L’ex-PDG d’Air France renonce à ses avantages « par solidarité avec les salariés »

Devant l’indignation des salariés d’Air France, Pierre-Henri Gourgeon a choisi de renoncer à ses billets GP (gratuité partielle), bien qu’il y ait droit « comme l’ensemble des anciens dirigeants de la compagnie ». Au final, il bénéficiera « seulement » d’un tarif R1, auquel ont droit tous les salariés retraités de l’entreprise. Il a indiqué avoir pris cette décision « par solidarité avec les salariés de cette compagnie, confrontée à un ambitieux plan de transformation. »

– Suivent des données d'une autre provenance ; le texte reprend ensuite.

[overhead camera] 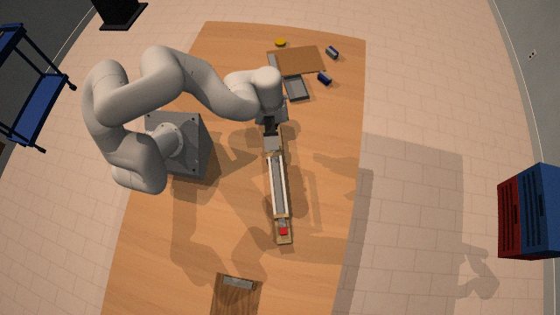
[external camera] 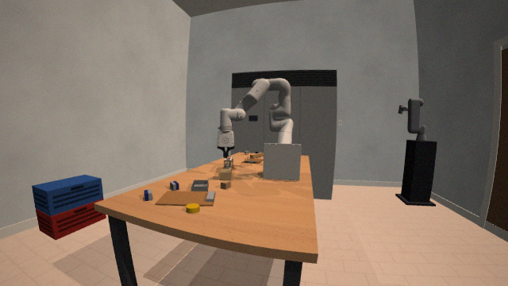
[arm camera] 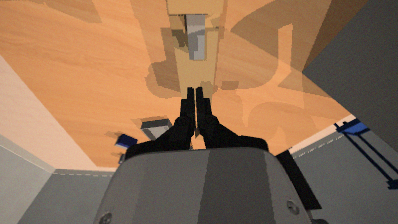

En effet, Alexandre de Juniac a récemment annoncé un gel des salaires et une augmentation de la productivité en 2012 et 2013. Mais là encore, les syndicats expriment leur mécontentement : « Le gel des embauches ne s’applique pas à tous les services avec l’arrivée de deux hauts salaires au sein de la direction (ressources humaines et communication) et les économies ne sont pas à faire sur le dos de la direction mais principalement sur celui des petits salariés. » L’histoire des billets d’avion de l’ancien patron ne fait qu’amplifier le sentiment d’injustice chez les employés de la compagnie.